**Activity**
Omit every picture and return the rest of the data unaltered.

- - - - -

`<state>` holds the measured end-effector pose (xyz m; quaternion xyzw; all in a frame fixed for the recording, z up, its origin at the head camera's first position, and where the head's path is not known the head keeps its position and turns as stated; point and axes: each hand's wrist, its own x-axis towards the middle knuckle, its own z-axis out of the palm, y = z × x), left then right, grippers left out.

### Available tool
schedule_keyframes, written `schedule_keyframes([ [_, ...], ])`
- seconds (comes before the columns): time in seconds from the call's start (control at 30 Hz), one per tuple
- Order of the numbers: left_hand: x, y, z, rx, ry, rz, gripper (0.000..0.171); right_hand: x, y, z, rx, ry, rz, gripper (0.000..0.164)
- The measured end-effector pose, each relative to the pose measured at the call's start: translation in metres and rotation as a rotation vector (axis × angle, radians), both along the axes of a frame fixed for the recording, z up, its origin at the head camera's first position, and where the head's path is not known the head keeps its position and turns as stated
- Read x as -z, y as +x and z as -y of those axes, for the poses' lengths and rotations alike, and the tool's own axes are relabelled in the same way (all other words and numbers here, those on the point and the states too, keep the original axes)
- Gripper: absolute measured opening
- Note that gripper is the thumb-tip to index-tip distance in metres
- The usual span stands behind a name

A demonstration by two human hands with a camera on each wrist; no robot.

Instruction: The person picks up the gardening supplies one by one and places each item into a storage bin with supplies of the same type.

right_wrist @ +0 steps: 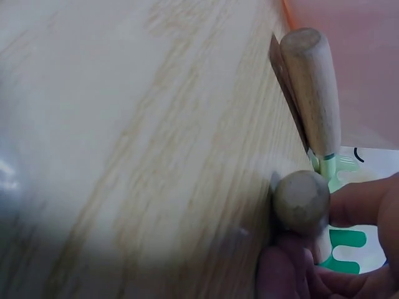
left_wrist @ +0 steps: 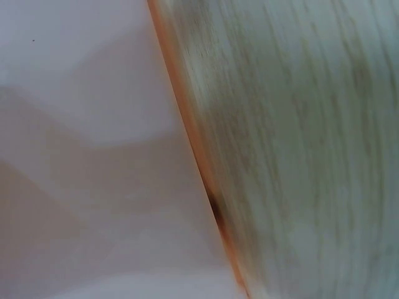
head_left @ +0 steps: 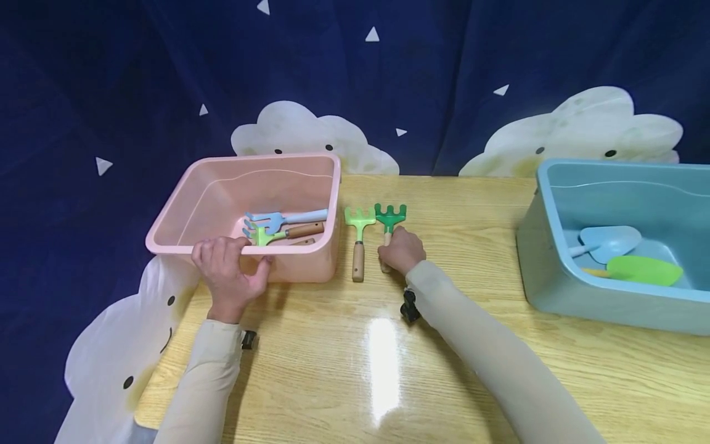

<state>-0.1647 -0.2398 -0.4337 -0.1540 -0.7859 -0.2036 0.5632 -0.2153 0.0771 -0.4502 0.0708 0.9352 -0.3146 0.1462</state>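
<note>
My right hand [head_left: 403, 248] grips the wooden handle of a small dark green toy rake [head_left: 391, 216] on the table. In the right wrist view, the round end of that handle [right_wrist: 302, 202] sits between thumb and fingers. Just left of it, a light green toy rake [head_left: 359, 246] lies with its tines pointing away from me. My left hand [head_left: 228, 271] holds the near rim of a pink bin [head_left: 288, 262], fingers over the edge and thumb outside. Inside the bin lie a blue rake [head_left: 294, 217], a light green rake with a brown handle [head_left: 302, 230] and a partly hidden wooden handle.
On the right stands a blue bin [head_left: 554, 246] holding a light blue shovel [head_left: 612, 243] and a green shovel [head_left: 646, 271]. The wooden table [head_left: 333, 370] meets a dark blue curtain [head_left: 432, 74] with clouds at the back.
</note>
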Motion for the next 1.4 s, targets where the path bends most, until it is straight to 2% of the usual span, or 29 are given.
schedule_keyframes([
  [0.2, 0.001, 0.0, 0.0, 0.0, 0.0, 0.001, 0.048, 0.0, 0.0, -0.006, -0.019, -0.062, -0.005, 0.041],
  [0.47, 0.001, 0.0, 0.0, -0.001, 0.005, 0.011, 0.045, -0.004, 0.002, -0.018, -0.061, -0.157, 0.025, 0.063],
  [0.53, 0.001, 0.0, 0.0, 0.001, 0.005, 0.01, 0.044, -0.002, 0.001, -0.023, -0.065, -0.217, 0.042, 0.066],
  [0.63, 0.001, 0.0, -0.001, 0.001, 0.002, 0.009, 0.044, 0.001, -0.002, -0.034, -0.078, -0.366, 0.077, 0.072],
  [0.77, 0.001, 0.0, -0.001, 0.0, -0.003, 0.009, 0.044, 0.003, -0.006, -0.05, -0.136, -0.551, 0.168, 0.078],
  [0.93, 0.0, 0.0, 0.0, -0.002, -0.007, 0.014, 0.043, 0.006, -0.012, -0.063, -0.232, -0.696, 0.263, 0.081],
  [1.03, 0.0, 0.001, 0.0, -0.004, -0.009, 0.021, 0.044, 0.008, -0.013, -0.068, -0.249, -0.758, 0.285, 0.084],
  [1.23, 0.001, 0.001, 0.0, -0.01, -0.011, 0.023, 0.045, 0.009, -0.014, -0.072, -0.258, -0.82, 0.318, 0.086],
  [1.4, 0.002, 0.0, 0.001, -0.009, -0.009, 0.021, 0.045, 0.009, -0.017, -0.073, -0.279, -0.805, 0.334, 0.086],
])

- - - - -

**Exercise solution**
`<state>` holds the measured end-effector pose (xyz m; quaternion xyzw; all in a frame fixed for the recording, z up, its origin at the head camera's first position, and where the head's path is not known the head keeps its position and turns as stated; point and axes: each hand's wrist, its own x-axis towards the middle knuckle, its own z-axis out of the palm, y = z × x), left then right, grippers left out.

### Available tool
schedule_keyframes, written `schedule_keyframes([ [_, ...], ])`
- seconds (comes before the columns): time in seconds from the call's start (control at 30 Hz), one per tuple
- Order of the numbers: left_hand: x, y, z, rx, ry, rz, gripper (0.000..0.171); right_hand: x, y, z, rx, ry, rz, gripper (0.000..0.164)
- The measured end-effector pose, each relative to the pose measured at the call's start: translation in metres and rotation as a rotation vector (axis × angle, radians), both along the axes of a frame fixed for the recording, z up, its origin at the head camera's first position, and where the head's path is not known the head keeps its position and turns as stated
- Read x as -z, y as +x and z as -y of those axes, for the poses' lengths and rotations alike, and the tool's own axes are relabelled in the same way (all other words and numbers here, those on the point and the states too, keep the original axes)
- Gripper: absolute measured opening
- Note that gripper is the thumb-tip to index-tip distance in metres
- The usual span stands behind a name

A demonstration by two human hands with a camera on each wrist; no robot.

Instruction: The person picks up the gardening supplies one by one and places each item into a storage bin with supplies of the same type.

right_wrist @ +0 steps: 
left_wrist @ +0 steps: 
head_left @ +0 steps: 

<state>-0.1647 -0.2398 -0.4337 -0.1540 -0.7859 -0.2036 0.5632 -0.2153 0.0771 -0.4502 0.0708 0.9352 -0.3146 0.1462</state>
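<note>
My right hand [head_left: 403, 248] grips the wooden handle of a small dark green toy rake [head_left: 391, 216] on the table. In the right wrist view, the round end of that handle [right_wrist: 302, 202] sits between thumb and fingers. Just left of it, a light green toy rake [head_left: 359, 246] lies with its tines pointing away from me. My left hand [head_left: 228, 271] holds the near rim of a pink bin [head_left: 288, 262], fingers over the edge and thumb outside. Inside the bin lie a blue rake [head_left: 294, 217], a light green rake with a brown handle [head_left: 302, 230] and a partly hidden wooden handle.
On the right stands a blue bin [head_left: 554, 246] holding a light blue shovel [head_left: 612, 243] and a green shovel [head_left: 646, 271]. The wooden table [head_left: 333, 370] meets a dark blue curtain [head_left: 432, 74] with clouds at the back.
</note>
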Motion for the next 1.4 s, targets where the path bends most, until it is straight to 2% of the usual span, or 29 are given.
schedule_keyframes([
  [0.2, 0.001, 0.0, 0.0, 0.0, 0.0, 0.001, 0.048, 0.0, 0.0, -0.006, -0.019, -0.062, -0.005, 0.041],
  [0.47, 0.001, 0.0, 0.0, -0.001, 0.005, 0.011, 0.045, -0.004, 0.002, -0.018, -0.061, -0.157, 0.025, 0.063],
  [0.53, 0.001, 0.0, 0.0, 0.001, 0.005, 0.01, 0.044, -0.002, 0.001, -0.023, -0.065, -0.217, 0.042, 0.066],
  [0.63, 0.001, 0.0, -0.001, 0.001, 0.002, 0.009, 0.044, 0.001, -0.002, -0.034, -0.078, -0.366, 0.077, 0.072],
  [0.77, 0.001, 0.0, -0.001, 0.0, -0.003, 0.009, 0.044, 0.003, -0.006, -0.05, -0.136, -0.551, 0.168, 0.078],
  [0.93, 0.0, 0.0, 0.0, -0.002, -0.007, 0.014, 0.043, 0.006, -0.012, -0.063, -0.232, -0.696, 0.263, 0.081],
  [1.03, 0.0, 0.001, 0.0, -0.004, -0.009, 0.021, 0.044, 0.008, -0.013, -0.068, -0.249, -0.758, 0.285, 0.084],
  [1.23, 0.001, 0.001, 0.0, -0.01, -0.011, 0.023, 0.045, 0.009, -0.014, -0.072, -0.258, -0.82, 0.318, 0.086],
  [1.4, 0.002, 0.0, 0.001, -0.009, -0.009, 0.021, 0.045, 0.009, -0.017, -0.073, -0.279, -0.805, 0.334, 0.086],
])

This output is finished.